## Problem statement
Exactly as they appear below, repeat the lines from the one with "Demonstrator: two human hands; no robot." through the one with "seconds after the", and no others.

## Data shown

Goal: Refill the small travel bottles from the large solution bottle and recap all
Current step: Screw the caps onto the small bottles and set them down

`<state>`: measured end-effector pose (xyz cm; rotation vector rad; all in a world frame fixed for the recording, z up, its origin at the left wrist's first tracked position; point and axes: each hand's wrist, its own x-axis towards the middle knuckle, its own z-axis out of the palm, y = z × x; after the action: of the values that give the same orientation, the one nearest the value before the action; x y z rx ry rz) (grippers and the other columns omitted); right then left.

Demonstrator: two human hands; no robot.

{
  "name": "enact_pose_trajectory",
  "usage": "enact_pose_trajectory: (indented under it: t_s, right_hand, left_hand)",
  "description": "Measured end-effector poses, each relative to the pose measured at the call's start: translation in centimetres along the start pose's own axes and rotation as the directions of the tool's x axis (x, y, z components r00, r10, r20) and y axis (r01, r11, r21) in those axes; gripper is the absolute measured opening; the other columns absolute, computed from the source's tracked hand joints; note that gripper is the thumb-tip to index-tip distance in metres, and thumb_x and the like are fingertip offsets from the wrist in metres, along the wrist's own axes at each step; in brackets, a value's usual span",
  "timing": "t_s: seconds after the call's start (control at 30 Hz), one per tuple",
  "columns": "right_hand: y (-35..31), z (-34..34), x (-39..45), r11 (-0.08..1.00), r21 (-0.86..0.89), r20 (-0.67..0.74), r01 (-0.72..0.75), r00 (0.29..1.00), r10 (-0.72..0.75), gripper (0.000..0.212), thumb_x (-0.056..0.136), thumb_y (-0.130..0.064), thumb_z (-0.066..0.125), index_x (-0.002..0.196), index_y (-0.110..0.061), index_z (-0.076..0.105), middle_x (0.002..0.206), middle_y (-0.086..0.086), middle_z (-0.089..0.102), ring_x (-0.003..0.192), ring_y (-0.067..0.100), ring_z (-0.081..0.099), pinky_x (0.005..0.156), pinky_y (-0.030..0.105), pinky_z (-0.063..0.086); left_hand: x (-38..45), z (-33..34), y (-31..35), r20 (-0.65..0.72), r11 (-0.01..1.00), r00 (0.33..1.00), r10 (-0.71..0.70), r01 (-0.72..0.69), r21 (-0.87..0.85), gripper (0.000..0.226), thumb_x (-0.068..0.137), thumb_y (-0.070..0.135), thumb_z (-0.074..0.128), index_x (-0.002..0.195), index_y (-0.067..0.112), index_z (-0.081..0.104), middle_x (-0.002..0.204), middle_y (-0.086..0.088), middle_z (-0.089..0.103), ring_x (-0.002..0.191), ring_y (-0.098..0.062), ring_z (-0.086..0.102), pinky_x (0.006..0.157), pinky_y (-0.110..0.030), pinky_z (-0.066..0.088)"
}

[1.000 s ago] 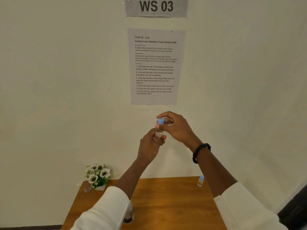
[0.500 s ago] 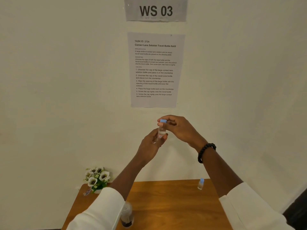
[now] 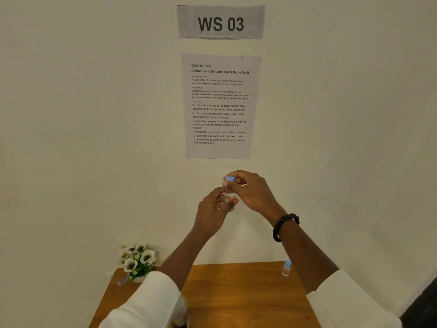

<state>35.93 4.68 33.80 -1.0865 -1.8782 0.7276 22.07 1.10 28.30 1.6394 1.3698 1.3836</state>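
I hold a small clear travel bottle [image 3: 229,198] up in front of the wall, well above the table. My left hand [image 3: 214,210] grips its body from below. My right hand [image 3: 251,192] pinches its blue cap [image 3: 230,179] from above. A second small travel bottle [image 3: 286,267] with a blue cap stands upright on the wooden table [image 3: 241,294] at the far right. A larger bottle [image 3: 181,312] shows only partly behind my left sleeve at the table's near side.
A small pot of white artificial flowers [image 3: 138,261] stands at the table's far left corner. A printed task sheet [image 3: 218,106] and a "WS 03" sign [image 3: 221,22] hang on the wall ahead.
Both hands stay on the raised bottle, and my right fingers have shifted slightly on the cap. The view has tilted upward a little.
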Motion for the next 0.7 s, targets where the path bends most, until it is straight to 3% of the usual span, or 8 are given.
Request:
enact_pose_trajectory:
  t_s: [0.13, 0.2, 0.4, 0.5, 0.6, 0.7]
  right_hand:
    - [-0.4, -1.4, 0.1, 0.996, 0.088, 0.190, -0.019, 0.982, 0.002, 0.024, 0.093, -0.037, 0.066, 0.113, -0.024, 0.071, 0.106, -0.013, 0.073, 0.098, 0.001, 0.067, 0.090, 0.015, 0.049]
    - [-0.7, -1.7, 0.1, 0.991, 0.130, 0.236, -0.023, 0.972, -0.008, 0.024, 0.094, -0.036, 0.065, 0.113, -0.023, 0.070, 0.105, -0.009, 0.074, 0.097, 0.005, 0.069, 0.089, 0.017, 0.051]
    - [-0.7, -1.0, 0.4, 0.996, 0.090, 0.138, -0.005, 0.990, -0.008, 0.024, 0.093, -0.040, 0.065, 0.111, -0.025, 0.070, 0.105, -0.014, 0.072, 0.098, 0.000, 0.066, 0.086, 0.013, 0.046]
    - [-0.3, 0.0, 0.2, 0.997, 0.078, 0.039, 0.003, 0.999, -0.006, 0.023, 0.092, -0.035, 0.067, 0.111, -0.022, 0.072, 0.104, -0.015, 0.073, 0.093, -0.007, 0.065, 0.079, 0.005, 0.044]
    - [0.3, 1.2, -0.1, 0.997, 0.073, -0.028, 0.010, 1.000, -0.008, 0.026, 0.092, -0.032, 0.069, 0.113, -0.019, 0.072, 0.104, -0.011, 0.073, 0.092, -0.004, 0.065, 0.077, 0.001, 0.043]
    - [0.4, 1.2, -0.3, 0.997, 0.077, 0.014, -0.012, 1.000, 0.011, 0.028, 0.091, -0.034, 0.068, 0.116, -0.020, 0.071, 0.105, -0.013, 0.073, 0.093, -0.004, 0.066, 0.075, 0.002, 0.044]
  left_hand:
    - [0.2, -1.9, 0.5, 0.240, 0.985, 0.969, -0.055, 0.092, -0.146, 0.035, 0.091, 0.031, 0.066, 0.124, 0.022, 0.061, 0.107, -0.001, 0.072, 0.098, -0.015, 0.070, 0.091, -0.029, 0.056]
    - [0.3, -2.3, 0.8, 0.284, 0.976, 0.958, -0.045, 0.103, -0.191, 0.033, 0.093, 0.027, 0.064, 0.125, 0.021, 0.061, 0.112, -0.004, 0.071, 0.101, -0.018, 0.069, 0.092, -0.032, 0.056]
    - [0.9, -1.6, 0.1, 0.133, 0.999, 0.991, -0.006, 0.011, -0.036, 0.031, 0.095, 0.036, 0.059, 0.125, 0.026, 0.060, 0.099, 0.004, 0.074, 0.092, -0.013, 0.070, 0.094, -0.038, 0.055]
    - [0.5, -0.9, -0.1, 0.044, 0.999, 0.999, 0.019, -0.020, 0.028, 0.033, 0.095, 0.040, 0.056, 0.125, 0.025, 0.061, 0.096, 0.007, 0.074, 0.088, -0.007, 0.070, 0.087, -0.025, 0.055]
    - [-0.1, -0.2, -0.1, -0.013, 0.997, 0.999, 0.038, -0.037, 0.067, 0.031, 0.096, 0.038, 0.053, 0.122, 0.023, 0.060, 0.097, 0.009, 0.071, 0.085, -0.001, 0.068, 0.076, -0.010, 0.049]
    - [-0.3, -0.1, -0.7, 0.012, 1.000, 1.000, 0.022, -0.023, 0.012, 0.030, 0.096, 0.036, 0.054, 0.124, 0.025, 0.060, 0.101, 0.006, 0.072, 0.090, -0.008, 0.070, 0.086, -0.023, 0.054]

## Response to the task
Demonstrator: two human hands; no robot.

{
  "name": "enact_pose_trajectory",
  "usage": "enact_pose_trajectory: (indented under it: t_s, right_hand, left_hand)",
  "description": "Measured end-effector poses, each relative to the pose measured at the call's start: translation in centimetres along the start pose's own axes and rotation as the directions of the tool's x axis (x, y, z components r00, r10, r20) and y axis (r01, r11, r21) in those axes; gripper is the absolute measured opening; the other columns absolute, computed from the source's tracked hand joints; note that gripper is the thumb-tip to index-tip distance in metres, and thumb_x and the like are fingertip offsets from the wrist in metres, along the wrist's own axes at each step; in brackets, a value's usual span",
  "timing": "t_s: seconds after the call's start (control at 30 Hz), one per tuple",

This is the complete answer.